We are sorry if we’ve disappointed any of our supporters and we are excited to put this behind us. Our hope is that a look at our body of work and actions will speak louder about our intent and values as outdoorsman than a simple and honest mistake.

Zack and Travis Boughton

Montana Wild

9 replies
  1. Eli
    Eli says:

    This is unfortunate to hear. They take things ridiculously out of proportion. Glad you guys could be the bigger men though! FISH ON! (:

    Reply
  2. Michael R Sanders
    Michael R Sanders says:

    Zach and Travis I admire the way you handled this. Telling the truth and admitting fault is no longer viewed as a character quality these days but I’m glad you two are humble enough to admit you could have done some things differently.

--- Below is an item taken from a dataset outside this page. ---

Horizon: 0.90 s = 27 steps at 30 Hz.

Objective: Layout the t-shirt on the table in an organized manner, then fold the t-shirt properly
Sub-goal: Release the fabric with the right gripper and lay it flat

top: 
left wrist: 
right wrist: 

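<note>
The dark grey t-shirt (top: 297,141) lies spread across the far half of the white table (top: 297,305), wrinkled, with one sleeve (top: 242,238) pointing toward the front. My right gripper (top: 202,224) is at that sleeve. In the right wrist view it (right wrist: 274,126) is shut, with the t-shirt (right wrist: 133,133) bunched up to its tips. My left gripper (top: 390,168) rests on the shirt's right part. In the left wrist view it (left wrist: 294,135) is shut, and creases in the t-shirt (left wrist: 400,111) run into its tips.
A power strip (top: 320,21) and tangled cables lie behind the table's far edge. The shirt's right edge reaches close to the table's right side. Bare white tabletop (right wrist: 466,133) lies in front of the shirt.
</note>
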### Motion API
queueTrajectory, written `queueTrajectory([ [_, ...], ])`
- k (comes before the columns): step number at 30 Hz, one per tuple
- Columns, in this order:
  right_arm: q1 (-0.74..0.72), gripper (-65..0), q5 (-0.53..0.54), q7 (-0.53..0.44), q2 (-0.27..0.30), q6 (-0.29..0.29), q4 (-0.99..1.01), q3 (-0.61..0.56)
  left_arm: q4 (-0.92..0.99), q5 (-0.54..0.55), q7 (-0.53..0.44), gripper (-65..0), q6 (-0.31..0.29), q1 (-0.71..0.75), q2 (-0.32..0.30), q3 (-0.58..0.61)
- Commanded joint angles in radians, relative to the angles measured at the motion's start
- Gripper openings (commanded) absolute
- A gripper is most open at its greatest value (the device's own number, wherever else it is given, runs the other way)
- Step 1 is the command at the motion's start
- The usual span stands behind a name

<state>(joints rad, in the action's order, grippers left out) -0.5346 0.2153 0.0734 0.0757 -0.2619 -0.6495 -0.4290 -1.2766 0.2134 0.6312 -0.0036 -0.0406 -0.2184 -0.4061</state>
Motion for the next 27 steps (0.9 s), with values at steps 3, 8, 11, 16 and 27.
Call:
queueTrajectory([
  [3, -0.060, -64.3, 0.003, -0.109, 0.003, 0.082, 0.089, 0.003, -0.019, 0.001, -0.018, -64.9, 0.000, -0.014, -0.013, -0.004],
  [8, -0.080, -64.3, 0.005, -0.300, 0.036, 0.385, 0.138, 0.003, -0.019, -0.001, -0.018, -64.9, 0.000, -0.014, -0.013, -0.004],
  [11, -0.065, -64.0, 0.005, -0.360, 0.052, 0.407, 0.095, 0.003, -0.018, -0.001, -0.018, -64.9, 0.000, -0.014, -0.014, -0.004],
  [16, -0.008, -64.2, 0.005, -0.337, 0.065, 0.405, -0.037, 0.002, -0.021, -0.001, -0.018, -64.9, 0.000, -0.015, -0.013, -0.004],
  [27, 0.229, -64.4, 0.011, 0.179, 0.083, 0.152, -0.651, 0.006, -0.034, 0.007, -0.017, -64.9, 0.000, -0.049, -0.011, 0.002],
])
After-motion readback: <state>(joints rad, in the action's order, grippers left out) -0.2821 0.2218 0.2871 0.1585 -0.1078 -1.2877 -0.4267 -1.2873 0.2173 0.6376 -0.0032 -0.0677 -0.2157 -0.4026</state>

That is a testament to your upbringing. Keep pushing and chasing your dreams. You inspire more people than you know even in ways you may not have imagined.

    Reply
  3. Jared
    Jared says:

    You guys are great at what you do and I can tell by watching you films you have the up most respect for the animals you harvest and catch. I beleive the regulations on bull trout in the Bob Marshall are ridiculous and are way to vague. I hope the hunting and fishing communities of Montana still will follow and admire the work you guys do, I’m sure you will have a lot of hate from the Missoula liberals but keep your heads up. You guys are too good at what you do to! Keep up the good work and don’t let this get you down.

    Jared

    Reply
  4. Leo
    Leo says:

    Good to see you guys telling your side of the story, admitting your mistake and getting back to what you enjoy most: filmmaking. Good call on your approach. The legal proceedings would have taken so much time and energy – not worth it. Fish on.

    Reply
  5. Fuck poachers
    Fuck poachers says:

    Your saying that regulations changed between 2013 and 2014….. And your saying it’s unclear? You guy are more dumb then you act. If you are going to be using Montana outdoors it’s on YOU to know the regulations. Your just poaching ass mother fuckers who should have lost your right for ever. Go back to Idaho where it’s cool to fuck with bull trout for several minutes then put it back in with the hook in for more shots. You guys straight up suck. I hope you lose your business your friends and your dignity because you guy are terrible people. This will be deleted so it will be continuley posted hopefully you have an IT guy to help out. 🖕🖕🖕🖕🖕🖕🖕🖕🖕🖕🖕🖕🖕🖕🖕🖕 go fuck yourselves!